Everything in the data below is left aside except the lines from the one containing "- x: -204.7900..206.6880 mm" through the one containing "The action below"; repeat those exactly.
|---|
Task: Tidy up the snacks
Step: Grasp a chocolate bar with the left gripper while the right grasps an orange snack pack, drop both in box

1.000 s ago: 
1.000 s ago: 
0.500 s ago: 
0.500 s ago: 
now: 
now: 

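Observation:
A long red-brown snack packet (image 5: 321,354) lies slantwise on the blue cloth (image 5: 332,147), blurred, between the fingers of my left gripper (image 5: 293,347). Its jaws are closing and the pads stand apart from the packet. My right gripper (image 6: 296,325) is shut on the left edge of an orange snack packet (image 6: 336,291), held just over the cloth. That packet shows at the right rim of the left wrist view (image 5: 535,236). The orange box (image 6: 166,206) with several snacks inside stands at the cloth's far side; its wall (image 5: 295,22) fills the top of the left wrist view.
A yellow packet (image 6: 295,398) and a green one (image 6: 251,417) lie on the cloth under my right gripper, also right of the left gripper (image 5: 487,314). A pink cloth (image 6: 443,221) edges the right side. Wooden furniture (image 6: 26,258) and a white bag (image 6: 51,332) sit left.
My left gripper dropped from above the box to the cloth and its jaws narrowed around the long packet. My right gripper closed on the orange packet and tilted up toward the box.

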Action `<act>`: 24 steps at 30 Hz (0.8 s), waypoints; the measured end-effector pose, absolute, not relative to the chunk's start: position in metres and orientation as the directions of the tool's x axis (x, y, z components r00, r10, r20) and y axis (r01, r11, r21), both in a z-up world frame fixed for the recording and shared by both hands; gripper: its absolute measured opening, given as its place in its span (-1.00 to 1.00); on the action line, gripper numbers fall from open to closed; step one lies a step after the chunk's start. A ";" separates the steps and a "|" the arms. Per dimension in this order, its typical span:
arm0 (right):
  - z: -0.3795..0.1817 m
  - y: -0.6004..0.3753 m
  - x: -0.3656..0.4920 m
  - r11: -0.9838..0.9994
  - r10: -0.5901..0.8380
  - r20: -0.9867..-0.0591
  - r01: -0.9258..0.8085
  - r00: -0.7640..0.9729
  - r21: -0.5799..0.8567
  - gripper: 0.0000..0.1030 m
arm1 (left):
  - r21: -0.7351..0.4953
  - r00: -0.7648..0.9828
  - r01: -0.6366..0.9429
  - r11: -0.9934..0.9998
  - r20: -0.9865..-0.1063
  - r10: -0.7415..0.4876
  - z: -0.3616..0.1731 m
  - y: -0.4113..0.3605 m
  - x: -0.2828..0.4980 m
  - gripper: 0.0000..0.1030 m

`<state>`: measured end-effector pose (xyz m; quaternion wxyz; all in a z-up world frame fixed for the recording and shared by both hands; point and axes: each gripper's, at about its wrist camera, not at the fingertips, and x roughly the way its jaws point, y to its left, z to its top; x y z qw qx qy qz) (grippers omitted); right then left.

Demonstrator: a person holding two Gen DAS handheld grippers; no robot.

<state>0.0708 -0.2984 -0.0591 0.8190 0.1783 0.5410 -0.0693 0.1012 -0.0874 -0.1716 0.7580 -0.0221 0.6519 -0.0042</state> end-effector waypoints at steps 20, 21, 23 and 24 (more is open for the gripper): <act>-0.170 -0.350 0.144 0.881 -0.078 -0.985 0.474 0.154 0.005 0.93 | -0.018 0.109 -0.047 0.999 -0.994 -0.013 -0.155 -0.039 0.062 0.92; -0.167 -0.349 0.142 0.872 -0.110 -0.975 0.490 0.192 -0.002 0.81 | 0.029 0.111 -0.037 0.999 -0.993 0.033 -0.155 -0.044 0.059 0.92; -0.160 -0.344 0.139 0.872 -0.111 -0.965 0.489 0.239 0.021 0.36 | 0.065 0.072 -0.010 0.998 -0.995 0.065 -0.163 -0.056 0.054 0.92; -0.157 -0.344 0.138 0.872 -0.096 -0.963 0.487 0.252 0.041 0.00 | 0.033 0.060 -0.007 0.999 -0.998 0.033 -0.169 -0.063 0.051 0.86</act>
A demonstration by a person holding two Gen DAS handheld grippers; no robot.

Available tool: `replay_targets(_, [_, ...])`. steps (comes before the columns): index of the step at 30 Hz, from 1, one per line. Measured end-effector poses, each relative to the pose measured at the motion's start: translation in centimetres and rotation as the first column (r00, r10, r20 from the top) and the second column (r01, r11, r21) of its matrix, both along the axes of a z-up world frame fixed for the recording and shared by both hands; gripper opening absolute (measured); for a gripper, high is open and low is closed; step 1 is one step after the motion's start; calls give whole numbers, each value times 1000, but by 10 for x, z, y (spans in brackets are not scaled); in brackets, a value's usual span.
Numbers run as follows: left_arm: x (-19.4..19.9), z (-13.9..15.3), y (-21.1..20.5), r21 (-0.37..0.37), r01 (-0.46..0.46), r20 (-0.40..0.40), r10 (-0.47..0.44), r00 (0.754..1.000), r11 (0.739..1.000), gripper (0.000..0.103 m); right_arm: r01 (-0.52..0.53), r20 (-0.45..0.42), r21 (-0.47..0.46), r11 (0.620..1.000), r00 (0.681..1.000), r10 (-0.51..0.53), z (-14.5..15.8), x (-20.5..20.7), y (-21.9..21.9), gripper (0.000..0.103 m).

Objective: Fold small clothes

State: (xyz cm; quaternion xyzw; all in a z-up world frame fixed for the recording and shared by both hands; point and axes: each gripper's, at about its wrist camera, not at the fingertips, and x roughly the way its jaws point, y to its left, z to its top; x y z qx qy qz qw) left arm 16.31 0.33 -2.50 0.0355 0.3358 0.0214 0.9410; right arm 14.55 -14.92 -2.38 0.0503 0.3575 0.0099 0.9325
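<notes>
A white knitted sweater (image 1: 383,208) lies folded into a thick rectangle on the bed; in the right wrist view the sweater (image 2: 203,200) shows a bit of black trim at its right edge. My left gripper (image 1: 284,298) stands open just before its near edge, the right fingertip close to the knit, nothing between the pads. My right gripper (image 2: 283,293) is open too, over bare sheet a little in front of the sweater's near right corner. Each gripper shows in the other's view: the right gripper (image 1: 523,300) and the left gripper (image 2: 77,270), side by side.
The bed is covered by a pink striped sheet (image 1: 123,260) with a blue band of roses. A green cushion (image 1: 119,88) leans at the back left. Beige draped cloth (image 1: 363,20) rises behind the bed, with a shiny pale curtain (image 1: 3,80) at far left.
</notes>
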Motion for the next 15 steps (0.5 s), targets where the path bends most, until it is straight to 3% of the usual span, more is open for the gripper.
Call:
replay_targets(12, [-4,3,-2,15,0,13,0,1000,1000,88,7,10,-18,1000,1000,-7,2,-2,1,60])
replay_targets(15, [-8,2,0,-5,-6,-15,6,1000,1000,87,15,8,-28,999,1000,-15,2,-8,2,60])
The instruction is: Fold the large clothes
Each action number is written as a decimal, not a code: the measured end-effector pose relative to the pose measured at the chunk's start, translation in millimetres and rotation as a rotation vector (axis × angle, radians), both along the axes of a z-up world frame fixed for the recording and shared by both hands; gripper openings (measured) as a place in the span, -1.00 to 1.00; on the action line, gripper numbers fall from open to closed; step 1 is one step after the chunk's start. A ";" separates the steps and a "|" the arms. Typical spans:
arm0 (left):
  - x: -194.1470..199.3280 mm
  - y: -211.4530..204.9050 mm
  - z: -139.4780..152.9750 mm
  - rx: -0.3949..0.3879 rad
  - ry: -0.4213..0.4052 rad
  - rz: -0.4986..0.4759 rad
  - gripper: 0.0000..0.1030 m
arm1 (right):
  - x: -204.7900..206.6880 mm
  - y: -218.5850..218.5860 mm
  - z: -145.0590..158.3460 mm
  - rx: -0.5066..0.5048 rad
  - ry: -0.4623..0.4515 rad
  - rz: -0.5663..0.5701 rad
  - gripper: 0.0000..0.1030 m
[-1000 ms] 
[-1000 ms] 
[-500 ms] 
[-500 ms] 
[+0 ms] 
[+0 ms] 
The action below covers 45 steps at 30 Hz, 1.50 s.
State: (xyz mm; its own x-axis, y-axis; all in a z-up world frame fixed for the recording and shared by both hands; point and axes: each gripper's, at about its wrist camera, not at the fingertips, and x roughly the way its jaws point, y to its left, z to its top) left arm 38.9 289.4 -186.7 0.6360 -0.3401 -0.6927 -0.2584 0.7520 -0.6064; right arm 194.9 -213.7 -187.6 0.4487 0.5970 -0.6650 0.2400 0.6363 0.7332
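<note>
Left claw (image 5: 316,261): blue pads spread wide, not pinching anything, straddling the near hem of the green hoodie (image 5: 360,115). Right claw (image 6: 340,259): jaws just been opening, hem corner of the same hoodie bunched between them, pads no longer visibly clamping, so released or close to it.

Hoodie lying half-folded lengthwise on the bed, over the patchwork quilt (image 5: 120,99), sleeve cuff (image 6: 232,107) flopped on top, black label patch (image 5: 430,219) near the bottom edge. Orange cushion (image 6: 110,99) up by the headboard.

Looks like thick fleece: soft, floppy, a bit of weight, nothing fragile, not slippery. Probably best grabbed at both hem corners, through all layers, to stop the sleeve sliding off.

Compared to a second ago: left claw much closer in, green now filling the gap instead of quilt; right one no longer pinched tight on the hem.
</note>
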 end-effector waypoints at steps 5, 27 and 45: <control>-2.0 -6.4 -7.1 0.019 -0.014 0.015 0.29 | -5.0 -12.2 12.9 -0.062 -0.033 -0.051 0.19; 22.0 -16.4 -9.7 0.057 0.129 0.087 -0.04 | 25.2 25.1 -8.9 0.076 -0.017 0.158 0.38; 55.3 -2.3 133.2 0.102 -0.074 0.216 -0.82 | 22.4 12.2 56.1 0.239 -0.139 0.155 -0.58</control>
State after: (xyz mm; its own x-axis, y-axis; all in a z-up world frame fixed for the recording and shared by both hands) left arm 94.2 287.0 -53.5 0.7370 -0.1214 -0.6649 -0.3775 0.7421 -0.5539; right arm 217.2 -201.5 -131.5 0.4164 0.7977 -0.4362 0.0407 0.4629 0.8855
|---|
§ FINISHED TASK
  - x: -204.7900..206.6880 mm
  - y: -218.5850..218.5860 mm
  - z: -145.0590..158.3460 mm
  - rx: -0.5066..0.5048 rad
  - ry: -0.4623..0.4515 rad
  - rz: -0.5663..0.5701 rad
  - gripper: 0.0000..0.1030 m
[-1000 ms] 
[-1000 ms] 
[-500 ms] 
[-500 ms] 
[+0 ms] 
[+0 ms] 
The action below covers 45 steps at 30 Hz, 1.50 s.

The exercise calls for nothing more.